RJD-BASE: Multi-Modal Spectral Clustering via Randomized Joint Diagonalization
Abstract
We revisit the problem of spectral clustering in multimodal settings, where each data modality is encoded as a graph Laplacian. While classical approaches--including joint diagonalization, spectral co-regularization, and multiview clustering--attempt to align embeddings across modalities, they often rely on costly iterative refinement and may fail to directly target the spectral subspace relevant for clustering. In this work, we introduce two key innovations. First, we bring the power of randomization to this setting by sampling random convex combinations of Laplacians as a simple and scalable alternative to explicit eigenspace alignment.
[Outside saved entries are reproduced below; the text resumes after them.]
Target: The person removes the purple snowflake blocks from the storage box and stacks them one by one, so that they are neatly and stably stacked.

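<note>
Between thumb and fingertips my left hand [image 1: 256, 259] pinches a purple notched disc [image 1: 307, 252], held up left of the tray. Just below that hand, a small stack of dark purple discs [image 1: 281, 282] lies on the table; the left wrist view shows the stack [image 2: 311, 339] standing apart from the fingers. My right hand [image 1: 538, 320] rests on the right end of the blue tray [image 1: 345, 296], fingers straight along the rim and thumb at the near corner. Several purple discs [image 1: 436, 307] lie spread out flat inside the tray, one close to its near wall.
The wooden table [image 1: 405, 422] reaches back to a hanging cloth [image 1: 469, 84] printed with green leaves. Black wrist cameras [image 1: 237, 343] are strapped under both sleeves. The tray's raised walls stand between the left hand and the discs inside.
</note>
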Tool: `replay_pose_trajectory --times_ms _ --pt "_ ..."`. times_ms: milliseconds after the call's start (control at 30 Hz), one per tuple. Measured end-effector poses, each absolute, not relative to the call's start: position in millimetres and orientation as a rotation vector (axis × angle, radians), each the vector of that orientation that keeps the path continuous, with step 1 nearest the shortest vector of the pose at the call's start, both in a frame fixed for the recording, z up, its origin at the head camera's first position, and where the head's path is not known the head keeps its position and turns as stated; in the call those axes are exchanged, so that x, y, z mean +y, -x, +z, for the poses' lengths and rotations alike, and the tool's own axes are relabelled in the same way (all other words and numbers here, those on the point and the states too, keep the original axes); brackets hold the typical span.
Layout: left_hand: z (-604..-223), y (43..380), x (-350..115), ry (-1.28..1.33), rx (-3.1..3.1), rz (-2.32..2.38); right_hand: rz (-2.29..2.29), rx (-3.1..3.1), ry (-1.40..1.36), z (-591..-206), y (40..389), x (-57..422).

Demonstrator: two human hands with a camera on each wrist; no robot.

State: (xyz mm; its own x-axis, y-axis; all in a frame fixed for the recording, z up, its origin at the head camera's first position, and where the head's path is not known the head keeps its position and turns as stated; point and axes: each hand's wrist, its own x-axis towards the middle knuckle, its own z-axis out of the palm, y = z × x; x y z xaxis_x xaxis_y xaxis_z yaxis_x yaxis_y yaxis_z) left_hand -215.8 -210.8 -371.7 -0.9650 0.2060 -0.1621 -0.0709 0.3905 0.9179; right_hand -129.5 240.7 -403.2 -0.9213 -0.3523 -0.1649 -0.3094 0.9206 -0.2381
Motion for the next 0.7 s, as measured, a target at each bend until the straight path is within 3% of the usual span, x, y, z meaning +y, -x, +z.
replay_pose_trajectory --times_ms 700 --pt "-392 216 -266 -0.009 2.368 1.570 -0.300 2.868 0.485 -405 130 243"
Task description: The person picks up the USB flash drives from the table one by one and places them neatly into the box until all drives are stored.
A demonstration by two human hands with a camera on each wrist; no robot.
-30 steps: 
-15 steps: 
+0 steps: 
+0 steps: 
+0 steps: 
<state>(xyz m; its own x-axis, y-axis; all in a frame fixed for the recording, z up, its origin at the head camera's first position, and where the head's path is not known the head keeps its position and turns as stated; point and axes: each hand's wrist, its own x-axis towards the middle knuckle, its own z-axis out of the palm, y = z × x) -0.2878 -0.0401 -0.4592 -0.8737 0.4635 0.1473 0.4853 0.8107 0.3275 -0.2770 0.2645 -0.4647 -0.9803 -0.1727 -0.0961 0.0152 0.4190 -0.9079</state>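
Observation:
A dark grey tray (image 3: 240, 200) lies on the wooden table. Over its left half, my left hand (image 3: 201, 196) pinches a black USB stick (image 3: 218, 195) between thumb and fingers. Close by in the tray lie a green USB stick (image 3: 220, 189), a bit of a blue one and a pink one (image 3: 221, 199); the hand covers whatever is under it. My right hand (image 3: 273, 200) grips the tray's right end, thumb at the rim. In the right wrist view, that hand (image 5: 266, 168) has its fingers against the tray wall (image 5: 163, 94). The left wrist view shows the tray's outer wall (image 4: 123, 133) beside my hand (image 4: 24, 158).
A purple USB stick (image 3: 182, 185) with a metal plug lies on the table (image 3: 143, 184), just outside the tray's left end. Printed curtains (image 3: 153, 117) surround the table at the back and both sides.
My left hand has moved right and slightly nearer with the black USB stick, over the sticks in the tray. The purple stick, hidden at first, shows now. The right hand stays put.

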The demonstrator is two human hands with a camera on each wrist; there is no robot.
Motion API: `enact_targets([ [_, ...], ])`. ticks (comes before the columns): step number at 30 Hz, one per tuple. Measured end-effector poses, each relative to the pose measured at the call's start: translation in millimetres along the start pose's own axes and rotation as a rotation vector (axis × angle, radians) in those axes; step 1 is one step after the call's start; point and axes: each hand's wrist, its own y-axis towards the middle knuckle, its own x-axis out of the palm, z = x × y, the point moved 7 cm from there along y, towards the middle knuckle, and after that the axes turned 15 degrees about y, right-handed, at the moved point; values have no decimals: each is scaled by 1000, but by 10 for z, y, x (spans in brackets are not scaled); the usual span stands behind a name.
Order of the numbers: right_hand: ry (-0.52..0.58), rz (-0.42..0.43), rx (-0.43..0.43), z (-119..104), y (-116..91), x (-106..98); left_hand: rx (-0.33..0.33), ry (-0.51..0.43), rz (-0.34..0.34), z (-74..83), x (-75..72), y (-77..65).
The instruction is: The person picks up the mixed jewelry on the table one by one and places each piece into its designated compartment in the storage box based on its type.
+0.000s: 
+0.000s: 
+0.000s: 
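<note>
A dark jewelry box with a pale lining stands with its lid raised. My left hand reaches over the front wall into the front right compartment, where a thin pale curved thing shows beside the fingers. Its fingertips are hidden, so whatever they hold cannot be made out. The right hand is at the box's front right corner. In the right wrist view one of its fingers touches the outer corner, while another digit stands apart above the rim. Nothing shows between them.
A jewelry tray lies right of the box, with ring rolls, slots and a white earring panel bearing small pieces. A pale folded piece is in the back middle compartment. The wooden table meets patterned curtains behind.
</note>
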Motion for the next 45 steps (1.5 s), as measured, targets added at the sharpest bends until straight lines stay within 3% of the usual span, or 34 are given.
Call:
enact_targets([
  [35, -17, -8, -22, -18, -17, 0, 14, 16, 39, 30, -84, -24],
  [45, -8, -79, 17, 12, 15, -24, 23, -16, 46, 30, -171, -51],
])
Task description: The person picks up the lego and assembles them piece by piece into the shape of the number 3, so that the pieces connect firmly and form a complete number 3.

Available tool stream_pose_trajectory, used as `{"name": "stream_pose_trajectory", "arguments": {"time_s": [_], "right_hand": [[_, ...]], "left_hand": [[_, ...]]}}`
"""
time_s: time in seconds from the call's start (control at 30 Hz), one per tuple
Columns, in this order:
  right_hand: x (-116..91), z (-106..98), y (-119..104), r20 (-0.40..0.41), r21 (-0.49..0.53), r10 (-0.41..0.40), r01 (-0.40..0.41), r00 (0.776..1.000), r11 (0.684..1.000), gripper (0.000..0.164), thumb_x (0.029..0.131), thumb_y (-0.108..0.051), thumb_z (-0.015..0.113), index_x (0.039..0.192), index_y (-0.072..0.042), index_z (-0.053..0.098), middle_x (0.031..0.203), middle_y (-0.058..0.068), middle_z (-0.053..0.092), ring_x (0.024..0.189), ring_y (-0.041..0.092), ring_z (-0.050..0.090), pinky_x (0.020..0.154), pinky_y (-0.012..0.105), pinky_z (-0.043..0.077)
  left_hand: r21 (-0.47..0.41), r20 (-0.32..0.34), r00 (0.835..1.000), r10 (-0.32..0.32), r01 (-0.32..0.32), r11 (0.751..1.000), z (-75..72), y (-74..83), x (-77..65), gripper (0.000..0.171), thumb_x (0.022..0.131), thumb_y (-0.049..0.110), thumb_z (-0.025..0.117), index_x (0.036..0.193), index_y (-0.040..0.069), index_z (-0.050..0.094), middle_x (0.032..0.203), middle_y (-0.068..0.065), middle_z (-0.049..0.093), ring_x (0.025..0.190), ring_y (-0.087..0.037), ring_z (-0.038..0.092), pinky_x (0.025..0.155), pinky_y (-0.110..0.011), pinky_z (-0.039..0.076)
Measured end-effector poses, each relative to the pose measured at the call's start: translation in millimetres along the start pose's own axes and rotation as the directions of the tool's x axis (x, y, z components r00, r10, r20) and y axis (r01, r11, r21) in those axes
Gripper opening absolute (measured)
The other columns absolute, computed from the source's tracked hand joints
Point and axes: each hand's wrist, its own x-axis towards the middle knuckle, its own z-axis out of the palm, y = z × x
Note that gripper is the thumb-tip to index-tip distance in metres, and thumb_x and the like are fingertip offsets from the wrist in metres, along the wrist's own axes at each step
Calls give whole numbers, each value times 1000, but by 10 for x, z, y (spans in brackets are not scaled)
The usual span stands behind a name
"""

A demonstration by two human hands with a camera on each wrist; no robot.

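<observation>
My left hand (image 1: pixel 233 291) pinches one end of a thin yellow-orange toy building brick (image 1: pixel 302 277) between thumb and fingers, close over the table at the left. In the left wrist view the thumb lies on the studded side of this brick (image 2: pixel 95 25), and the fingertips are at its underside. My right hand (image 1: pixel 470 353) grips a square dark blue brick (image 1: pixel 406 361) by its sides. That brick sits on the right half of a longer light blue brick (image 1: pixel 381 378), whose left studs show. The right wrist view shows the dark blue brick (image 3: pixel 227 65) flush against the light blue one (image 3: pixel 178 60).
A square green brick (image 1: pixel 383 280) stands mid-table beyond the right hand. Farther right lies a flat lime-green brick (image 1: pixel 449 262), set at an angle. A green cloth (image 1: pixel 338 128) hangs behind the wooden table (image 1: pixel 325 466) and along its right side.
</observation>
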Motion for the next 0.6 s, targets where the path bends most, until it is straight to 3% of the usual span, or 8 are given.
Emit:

Second, we propose a principled selection rule based on Bottom-$k$ Aggregated Spectral Energy (BASE)--a $k$-dimensional extension of the directional smoothness objective from recent minimax formulations--which we uniquely apply as a selection mechanism rather than an optimization target. The result is Randomized Joint Diagonalization with BASE Selection (RJD-BASE), a method that is easily implementable, computationally efficient, aligned with the clustering objective, and grounded in decades of progress in standard eigensolvers. Through experiments on synthetic and real-world datasets, we show that RJD-BASE reliably selects high-quality embeddings, outperforming classical multimodal clustering methods at low computational cost.